● **Problem requirements**
Transcribe all the data, leaving each word as it is.

*** Data shown

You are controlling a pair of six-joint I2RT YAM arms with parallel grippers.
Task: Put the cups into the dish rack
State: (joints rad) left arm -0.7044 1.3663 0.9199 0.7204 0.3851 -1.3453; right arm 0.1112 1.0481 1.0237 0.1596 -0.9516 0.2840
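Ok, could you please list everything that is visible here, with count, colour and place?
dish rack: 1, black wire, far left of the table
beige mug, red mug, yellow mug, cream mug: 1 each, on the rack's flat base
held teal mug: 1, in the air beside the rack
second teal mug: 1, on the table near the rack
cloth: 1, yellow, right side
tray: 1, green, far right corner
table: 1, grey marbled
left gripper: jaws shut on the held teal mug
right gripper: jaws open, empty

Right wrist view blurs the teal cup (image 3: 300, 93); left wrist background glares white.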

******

● **Result of the exercise**
You are controlling a pair of six-joint I2RT YAM arms with parallel grippers.
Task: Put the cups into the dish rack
State: (joints rad) left arm -0.7044 1.3663 0.9199 0.7204 0.3851 -1.3453; right arm 0.1112 1.0481 1.0237 0.1596 -0.9516 0.2840
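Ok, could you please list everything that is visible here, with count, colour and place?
dish rack: 1, black wire, far left of the table
beige mug, red mug, yellow mug, cream mug: 1 each, on the rack's flat base
held teal mug: 1, in the air beside the rack
second teal mug: 1, on the table near the rack
cloth: 1, yellow, right side
tray: 1, green, far right corner
table: 1, grey marbled
left gripper: jaws shut on the held teal mug
right gripper: jaws open, empty

Right wrist view blurs the teal cup (image 3: 300, 93); left wrist background glares white.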

For this exercise, nothing further remains to be done.